◆ Exercise objective ◆
Repeat exactly, please, the opening lines of the data below, through and including the line where "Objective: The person" sits.

Dataset entries:
-*-

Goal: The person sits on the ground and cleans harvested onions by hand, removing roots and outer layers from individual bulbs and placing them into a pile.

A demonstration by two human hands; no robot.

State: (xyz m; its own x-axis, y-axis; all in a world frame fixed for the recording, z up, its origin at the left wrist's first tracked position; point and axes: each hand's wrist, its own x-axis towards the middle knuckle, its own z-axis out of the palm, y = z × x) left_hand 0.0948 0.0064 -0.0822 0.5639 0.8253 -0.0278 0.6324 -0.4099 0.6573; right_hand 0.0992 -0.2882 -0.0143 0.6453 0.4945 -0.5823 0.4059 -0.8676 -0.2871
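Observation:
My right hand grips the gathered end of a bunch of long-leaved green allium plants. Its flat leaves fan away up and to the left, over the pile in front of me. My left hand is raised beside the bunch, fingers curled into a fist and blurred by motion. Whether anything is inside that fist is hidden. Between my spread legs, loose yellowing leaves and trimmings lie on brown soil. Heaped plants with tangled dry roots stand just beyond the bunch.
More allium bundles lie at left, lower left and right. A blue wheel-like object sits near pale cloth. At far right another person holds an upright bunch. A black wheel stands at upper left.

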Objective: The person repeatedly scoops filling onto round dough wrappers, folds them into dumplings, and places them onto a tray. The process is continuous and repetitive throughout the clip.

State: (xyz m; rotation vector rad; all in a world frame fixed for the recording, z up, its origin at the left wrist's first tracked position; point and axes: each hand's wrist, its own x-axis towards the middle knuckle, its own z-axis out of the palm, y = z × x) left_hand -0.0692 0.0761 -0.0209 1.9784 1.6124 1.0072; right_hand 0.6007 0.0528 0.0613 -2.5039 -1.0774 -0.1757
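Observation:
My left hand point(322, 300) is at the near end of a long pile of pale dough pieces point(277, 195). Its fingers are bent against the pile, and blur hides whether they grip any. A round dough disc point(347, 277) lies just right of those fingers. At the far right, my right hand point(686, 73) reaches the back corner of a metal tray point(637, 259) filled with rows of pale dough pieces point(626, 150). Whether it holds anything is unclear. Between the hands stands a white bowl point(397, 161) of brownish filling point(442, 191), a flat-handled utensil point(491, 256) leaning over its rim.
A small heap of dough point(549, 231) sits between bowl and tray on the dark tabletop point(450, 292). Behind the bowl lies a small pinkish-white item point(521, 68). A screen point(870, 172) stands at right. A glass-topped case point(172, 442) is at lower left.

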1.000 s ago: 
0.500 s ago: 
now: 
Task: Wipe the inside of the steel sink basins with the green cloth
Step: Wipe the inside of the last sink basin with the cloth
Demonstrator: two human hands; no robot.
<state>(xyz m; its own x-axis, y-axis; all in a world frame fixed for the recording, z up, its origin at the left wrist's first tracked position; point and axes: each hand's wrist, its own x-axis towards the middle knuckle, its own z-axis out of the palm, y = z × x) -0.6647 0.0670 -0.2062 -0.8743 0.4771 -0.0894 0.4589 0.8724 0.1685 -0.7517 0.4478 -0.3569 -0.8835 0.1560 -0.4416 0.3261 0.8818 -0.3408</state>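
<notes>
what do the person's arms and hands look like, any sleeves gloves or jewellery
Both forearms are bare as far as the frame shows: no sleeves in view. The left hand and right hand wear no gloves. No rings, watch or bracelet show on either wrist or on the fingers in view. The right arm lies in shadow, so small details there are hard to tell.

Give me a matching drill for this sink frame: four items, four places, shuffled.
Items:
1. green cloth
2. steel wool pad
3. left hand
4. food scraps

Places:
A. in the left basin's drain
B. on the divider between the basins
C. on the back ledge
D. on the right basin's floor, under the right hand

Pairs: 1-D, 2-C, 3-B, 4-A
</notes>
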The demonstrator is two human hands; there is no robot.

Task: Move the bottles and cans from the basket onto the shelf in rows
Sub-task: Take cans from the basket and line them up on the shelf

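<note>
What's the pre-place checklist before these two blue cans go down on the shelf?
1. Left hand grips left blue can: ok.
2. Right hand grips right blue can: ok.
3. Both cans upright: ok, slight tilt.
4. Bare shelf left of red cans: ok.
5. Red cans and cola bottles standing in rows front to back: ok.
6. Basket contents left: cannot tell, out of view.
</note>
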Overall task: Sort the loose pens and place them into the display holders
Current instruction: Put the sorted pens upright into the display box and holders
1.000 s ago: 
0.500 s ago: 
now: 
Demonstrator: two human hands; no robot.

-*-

◆ Exercise answer ◆
Goal: The person sits on the ground and cleans harvested onions by hand, removing roots and outer layers from individual bulbs and placing them into a pile.

A demonstration by two human hands; no robot.

State: (xyz m; its own x-axis, y-axis; all in a world frame fixed for the recording, z up, its origin at the left wrist's first tracked position; point and axes: each hand's wrist, its own x-axis towards the middle knuckle, its own z-axis out of the palm, y = z × x) left_hand 0.0948 0.0064 -0.0822 0.5639 0.8253 -0.0278 0.6324 -0.4099 0.6573; right_hand 0.0992 -0.2882 -0.0143 0.6453 0.4945 -0.5823 0.4059 -0.8676 -0.2871
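Observation:
My right hand grips the gathered end of a bunch of long-leaved green allium plants. Its flat leaves fan away up and to the left, over the pile in front of me. My left hand is raised beside the bunch, fingers curled into a fist and blurred by motion. Whether anything is inside that fist is hidden. Between my spread legs, loose yellowing leaves and trimmings lie on brown soil. Heaped plants with tangled dry roots stand just beyond the bunch.
More allium bundles lie at left, lower left and right. A blue wheel-like object sits near pale cloth. At far right another person holds an upright bunch. A black wheel stands at upper left.
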
Objective: The person repeatedly scoops filling onto round dough wrappers, folds them into dumplings, and places them onto a tray. The process is continuous and repetitive throughout the clip.

The complete answer has been presented.